■ **WHAT IS REQUIRED**: For the data below, give again exactly the lines from the one containing "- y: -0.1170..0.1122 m" through the one containing "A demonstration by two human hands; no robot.", both ends included, and no others.

■ **PROVIDED DATA**:
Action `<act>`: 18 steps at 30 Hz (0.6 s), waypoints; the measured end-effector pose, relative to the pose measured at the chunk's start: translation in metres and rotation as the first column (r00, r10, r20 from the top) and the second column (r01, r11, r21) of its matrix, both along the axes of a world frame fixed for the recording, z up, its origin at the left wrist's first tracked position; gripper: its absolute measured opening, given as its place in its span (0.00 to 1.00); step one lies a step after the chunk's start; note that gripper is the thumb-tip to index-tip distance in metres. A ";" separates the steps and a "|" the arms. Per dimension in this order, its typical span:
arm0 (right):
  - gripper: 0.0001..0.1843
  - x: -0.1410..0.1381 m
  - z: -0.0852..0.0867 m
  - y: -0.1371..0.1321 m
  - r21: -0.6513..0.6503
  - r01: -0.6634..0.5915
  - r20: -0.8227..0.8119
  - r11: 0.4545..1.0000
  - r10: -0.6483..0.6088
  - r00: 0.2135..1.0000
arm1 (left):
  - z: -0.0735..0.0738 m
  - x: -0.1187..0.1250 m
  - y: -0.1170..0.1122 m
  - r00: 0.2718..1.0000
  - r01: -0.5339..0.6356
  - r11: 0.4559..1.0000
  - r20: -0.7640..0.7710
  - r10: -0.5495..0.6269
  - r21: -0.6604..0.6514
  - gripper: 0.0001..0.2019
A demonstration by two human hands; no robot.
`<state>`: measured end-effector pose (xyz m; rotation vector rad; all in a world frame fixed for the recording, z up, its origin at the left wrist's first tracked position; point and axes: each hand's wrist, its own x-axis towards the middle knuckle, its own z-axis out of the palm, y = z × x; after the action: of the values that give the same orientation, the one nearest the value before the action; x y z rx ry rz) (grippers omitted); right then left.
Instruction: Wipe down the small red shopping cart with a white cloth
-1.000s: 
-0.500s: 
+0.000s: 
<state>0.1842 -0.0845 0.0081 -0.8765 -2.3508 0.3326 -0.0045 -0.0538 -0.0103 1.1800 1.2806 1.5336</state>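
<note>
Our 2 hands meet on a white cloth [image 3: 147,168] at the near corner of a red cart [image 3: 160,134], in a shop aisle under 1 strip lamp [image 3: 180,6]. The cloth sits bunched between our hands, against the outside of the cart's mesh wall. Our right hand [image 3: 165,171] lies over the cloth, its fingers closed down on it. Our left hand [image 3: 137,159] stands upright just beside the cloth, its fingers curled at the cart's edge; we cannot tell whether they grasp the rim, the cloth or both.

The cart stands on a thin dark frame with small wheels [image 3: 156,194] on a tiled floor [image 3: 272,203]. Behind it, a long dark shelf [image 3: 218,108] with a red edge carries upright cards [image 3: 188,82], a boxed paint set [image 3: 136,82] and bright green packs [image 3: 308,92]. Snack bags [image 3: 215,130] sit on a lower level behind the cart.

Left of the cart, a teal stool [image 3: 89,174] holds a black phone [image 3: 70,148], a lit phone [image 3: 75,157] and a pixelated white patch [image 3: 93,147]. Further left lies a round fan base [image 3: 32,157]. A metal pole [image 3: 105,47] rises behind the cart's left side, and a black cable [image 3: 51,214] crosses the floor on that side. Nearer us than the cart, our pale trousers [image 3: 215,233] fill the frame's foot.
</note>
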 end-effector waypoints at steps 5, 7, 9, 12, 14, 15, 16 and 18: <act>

■ **EXERCISE ANSWER**:
  - y: -0.1170..0.1122 m
  - r00: 0.2718..1.0000
  - r01: -0.5339..0.6356
  - r11: 0.4559..1.0000
  - r20: -0.7640..0.7710
  - r10: -0.5495..0.6269
  - r21: -0.6604..0.6514
  - gripper: 0.0001..0.2019
A demonstration by two human hands; no robot.

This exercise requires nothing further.